Parskatt / RoMa

[CVPR 2024] RoMa: Robust Dense Feature Matching; RoMa is the robust dense feature matcher capable of estimating pixel-dense warps and reliable certainties for almost any image pair.
https://parskatt.github.io/RoMa/
MIT License
434 stars 33 forks source link

Finding matches with arbitrary query points #24

Open justachetan opened 3 months ago

justachetan commented 3 months ago

Hi @Parskatt ,

Any ETA on when the demo for matching arbitrary keypoints will be released? The README says that it is possible and the demo will be released soon.

Is there any function in the current codebase that can be directly used to match arbitrary query points? If yes, I would be thankful for a pointer to the same.

Thanks!

Yours sincerely, Aditya

Parskatt commented 3 months ago

No demo yet, but see here:

https://github.com/Parskatt/RoMa/blob/50522299a55efc14ed892caaca9e29a1c8b73e12/roma/models/matcher.py#L545

Note: assumes keypoint coords in normalized [-1,1] grid, and we use colmap conventions for pixel coordinates (i.e. you might want to do +0.5 if using superpoint e.g.)

justachetan commented 3 months ago

Thanks, could you please share what the expected shapes of x_A and x_B? Are they expected to be the number of samples x 2?

Parskatt commented 3 months ago

Thanks, could you please share what the expected shapes of x_A and x_B? Are they expected to be the number of samples x 2?

Yes, and it seems I didn't implement it for batched versions, judging by the [None,None] in the grid_sample.

justachetan commented 3 months ago

Thanks for the quick response! Also, could you please answer the following questions:

  1. Are x_A and x_B lists of key points that are not currently in a 1-1 correspondence, i.e., x_A[i] can the correct match for x_B[j] for any 0 <= j <= len(x_B)?
  2. When computing x_A_to_B in the above function, why do we only take the last two indices along the last axis of warp? In other words, why are we using warp[...,-2:] instead of the complete warp? As per the formulation in the paper (Eq. 9), should we not be using the entire warp to obtain x_A_to_B?

Thanks in advance!

Parskatt commented 3 months ago

Thanks for the quick response! Also, could you please answer the following questions:

  1. Are x_A and x_B lists of key points that are not currently in a 1-1 correspondence, i.e., x_A[i] can the correct match for x_B[j] for any 0 <= j <= len(x_B)?
  2. When computing x_A_to_B in the above function, why do we only take the last two indices along the last axis of warp? In other words, why are we using warp[...,-2:] instead of the complete warp? As per the formulation in the paper (Eq. 9), should we not be using the entire warp to obtain x_A_to_B?

Thanks in advance!

  1. Correct, bur should work eother way.
  2. Internally I've used a 4D vector to represent warp (input coord, output coord) sometimes thats nice if you want to convert to flow etc. But -2: just means that we take the mapping, not input.
justachetan commented 2 months ago

Hi @Parskatt ,

I had a follow-up question about what warp represents. I can see that it is a tensor of dimensions H x 2W x 4 (where [H,W] are the image dimensions). I understood from your previous comment that the last dimension represents the input coordinates (first two indices) and their mapping in the target image (last two indices), but could you please explain why the size of the second dimension is 2W? Should it not be W as per the input?

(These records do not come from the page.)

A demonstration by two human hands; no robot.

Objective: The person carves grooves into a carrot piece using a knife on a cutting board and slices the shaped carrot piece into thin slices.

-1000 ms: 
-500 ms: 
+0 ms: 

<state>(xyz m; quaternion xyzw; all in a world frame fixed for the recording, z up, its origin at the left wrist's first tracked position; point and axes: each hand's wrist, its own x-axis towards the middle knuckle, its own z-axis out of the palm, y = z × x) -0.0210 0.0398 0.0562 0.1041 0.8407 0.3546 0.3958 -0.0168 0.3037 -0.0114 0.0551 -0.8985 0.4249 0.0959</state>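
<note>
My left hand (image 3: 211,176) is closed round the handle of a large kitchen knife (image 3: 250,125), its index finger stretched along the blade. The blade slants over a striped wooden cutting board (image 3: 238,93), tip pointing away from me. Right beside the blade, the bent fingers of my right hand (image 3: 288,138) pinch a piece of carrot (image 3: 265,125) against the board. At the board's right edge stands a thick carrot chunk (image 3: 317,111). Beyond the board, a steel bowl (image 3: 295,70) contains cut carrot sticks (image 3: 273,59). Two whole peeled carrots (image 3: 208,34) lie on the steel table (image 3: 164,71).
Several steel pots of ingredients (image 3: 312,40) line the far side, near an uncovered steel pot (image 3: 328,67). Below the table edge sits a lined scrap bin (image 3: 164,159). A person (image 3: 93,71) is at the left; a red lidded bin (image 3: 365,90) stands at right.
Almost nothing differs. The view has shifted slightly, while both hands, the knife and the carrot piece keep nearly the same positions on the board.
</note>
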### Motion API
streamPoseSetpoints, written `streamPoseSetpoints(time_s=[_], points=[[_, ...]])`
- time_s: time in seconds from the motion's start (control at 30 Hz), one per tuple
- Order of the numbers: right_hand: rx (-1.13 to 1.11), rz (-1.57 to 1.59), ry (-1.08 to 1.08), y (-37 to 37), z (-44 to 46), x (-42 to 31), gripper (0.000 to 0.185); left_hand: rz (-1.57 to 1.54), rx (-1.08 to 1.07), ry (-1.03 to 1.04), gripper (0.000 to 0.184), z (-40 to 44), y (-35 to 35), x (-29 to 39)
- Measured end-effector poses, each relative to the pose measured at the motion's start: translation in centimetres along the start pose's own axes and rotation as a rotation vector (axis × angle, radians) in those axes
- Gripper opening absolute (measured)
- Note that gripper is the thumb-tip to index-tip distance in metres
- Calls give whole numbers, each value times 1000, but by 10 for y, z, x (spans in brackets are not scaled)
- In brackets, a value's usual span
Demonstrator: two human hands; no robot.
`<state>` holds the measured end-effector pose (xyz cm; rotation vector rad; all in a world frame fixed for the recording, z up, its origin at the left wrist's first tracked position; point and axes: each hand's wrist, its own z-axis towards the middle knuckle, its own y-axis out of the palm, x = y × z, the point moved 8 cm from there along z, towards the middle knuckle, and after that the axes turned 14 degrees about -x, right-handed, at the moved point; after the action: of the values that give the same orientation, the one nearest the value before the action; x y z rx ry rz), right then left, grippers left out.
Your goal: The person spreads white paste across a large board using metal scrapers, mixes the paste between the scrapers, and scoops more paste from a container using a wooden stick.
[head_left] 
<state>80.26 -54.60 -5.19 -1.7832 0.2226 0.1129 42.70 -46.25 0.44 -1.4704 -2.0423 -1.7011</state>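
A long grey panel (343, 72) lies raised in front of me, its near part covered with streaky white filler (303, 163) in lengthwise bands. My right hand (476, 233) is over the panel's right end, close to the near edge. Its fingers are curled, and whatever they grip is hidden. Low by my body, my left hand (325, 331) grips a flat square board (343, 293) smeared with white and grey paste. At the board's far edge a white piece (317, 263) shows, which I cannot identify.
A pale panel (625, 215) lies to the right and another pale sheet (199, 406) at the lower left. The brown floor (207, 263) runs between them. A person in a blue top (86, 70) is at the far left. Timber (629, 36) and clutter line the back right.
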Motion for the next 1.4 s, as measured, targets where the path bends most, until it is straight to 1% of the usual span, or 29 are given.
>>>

Also thanks for your replies so far!

Parskatt commented 2 months ago

The 2W comes from symmetric warp, :W is from A to B and W: is from B to A.

Dense matchers are typically asymmetrical, so getting the symmetric warp requires running the refinement twice. You can toggle this by model.symmetric = True/False

nnop commented 2 months ago

Should the input warp shape be (H, W, 4) for grid_sample instead of (H, 2*W, 4)? @Parskatt

Parskatt commented 2 months ago

The implementation for keypoints currently assumes asymmetrical, but could be made symmetric. I dont think its obvious what the best way to do symmetric kpt matching with dense warps is tho.

ilay-chen commented 3 weeks ago

Hi, did someone manage to use match_keypoints? I didn't understand what exactly the input and output of this function... I generally want to match point (x, y) in image A to image B and get the corresponding point... Thank you!